_EXERCISE AIM_
Your response to the data below should hold nothing except the lines from the one containing "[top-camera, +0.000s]" down to the one containing "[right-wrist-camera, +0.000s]", reproduced exactly and without pictures.

_PROVIDED DATA_
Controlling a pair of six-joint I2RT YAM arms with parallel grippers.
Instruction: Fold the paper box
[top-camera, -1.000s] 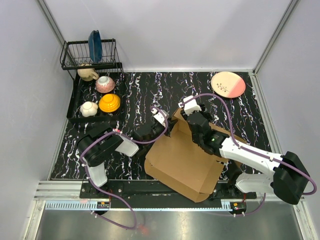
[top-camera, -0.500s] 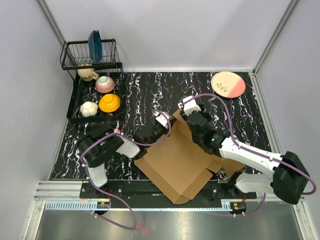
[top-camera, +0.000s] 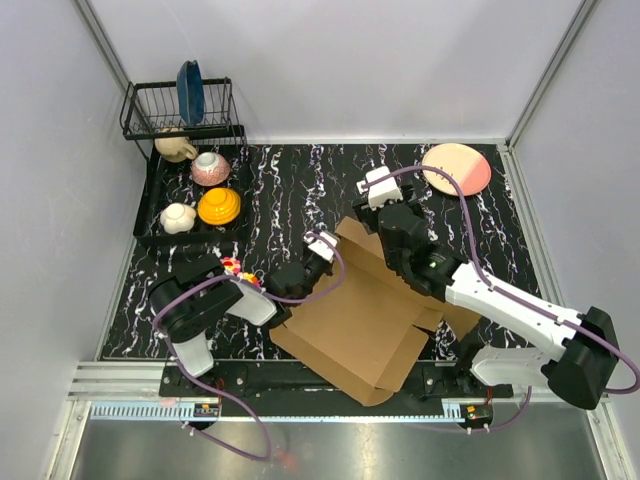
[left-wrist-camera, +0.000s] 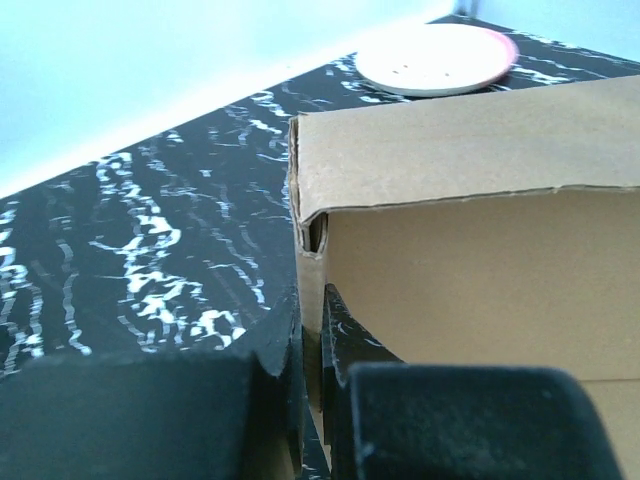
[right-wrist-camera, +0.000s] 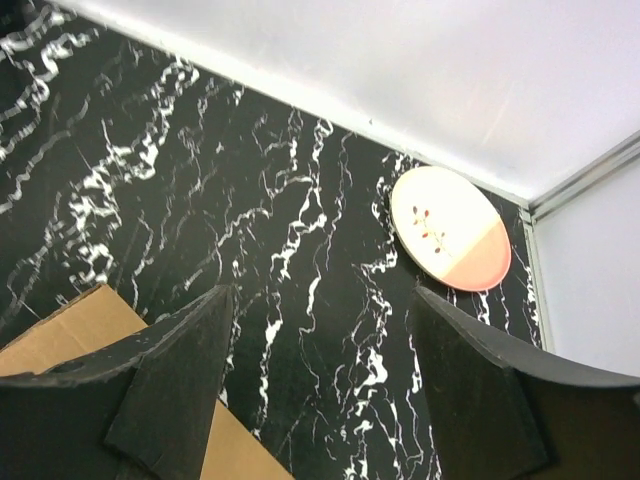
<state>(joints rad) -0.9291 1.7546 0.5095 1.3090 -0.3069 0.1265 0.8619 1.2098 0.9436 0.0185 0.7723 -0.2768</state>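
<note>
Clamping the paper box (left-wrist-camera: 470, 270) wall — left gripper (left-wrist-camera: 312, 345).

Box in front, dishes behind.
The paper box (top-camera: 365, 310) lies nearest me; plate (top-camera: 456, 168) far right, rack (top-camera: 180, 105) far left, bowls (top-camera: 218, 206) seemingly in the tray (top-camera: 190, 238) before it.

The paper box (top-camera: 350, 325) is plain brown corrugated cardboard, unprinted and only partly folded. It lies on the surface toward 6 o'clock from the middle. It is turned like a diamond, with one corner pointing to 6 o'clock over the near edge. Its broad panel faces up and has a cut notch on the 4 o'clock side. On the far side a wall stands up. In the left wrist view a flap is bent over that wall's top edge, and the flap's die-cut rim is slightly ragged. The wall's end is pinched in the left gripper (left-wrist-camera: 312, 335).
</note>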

_PROBLEM SOLUTION_
[top-camera, +0.000s] 
[left-wrist-camera, +0.000s] 
[right-wrist-camera, +0.000s] 

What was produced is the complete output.